Puntos centrales del proyecto contra la ludopatía
De acuerdo con el borrador circulado en el Senado, el proyecto establece como objetivo central erradicar la explotación de juegos de azar en línea no autorizados y su publicidad, promoción y difusión. Al mismo tiempo, fija una prohibición expresa para que los menores de 18 años accedan y utilicen plataformas de apuestas y juego online.
- Impulsa acciones de concientización sobre los efectos del juego patológico en la salud mental y el entramado social.
- Obliga a elaborar estadísticas y datos epidemiológicos para monitorear las políticas de prevención, asistencia y rehabilitación.
- Apunta a identificar grupos vulnerables y dimensionar la magnitud del problema de la ludopatía.
El proyecto refuerza además la necesidad de coordinación entre Nación, provincias y la Ciudad de Buenos Aires, dado que la regulación del juego es una competencia compartida y existen marcos distintos según la jurisdicción. La intención oficial es unificar criterios mínimos para el control de las plataformas.
Publicidad de juegos de azar: el eje más polémico
El capítulo referido a la publicidad es uno de los que genera mayor controversia. La propuesta prohíbe de manera tajante la difusión, promoción y patrocinio de juegos de azar en línea que no cuenten con autorización, a través de cualquier medio de comunicación o plataforma digital. Sin embargo, abre la puerta a la publicidad de operadores legales, bajo condiciones estrictas.

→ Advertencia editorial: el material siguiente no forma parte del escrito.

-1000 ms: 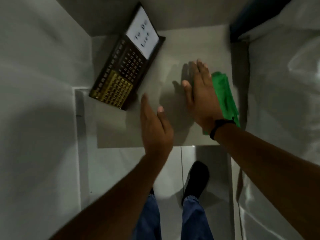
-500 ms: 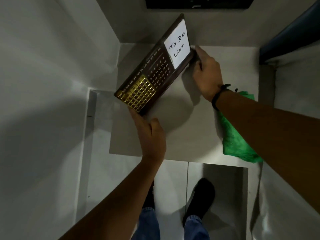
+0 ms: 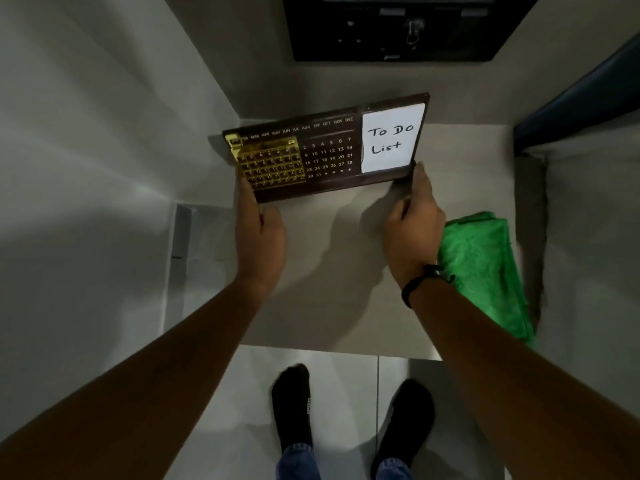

- Las campañas no podrán estar dirigidas a menores ni utilizar lenguaje, formatos o personajes que les resulten especialmente atractivos.
- Se prohíben los mensajes que asocien las apuestas con el éxito personal, laboral o social, o que sugieran que jugar mejora la aceptación en el entorno.
- No se permitirá que los anuncios vinculen el juego con el consumo de alcohol o tabaco.
- Medios y plataformas que difundan avisos deberán verificar que el anunciante sea un operador de juego online autorizado.
La coordinación con provincias y Ciudad de Buenos Aires será clave para fijar criterios unificados de publicidad y evitar vacíos legales que permitan la expansión del juego no regulado.
Para la oposición que impulsó la ley aprobada en Diputados, la posibilidad de mantener publicidad, aunque acotada, contradice el objetivo de desalentar la ludopatía, sobre todo entre jóvenes y sectores vulnerables. Desde el oficialismo, en cambio, argumentan que la estrategia debe concentrarse en perseguir a los operadores ilegales y en fortalecer los programas de prevención y tratamiento.
Sanciones penales para apuestas ilegales
El esquema sancionatorio es otro de los pilares del proyecto. Se prevén penas de prisión de tres a seis años para quienes operen plataformas de juegos de azar en línea sin la debida autorización, abarcando cualquier modalidad de captación de apuestas. También se contemplan castigos para quienes faciliten el funcionamiento de estos sitios clandestinos.
- Quien preste servicios financieros, tecnológicos, publicitarios o digitales esenciales a plataformas no autorizadas podría enfrentar penas de dos a cuatro años de prisión.
- Las figuras penales apuntan tanto a los organizadores como a las empresas o intermediarios que sostienen el negocio ilegal.
Con el crecimiento acelerado de las apuestas deportivas y los casinos virtuales, el Congreso vuelve a poner en el centro del debate el equilibrio entre libertad económica, protección de la salud pública y resguardo de los menores. El desenlace en el Senado definirá si la Argentina adopta un modelo más restrictivo, como reclaman sectores sanitarios y educativos, o uno que apuesta a la regulación con fuertes controles sobre los operadores legales.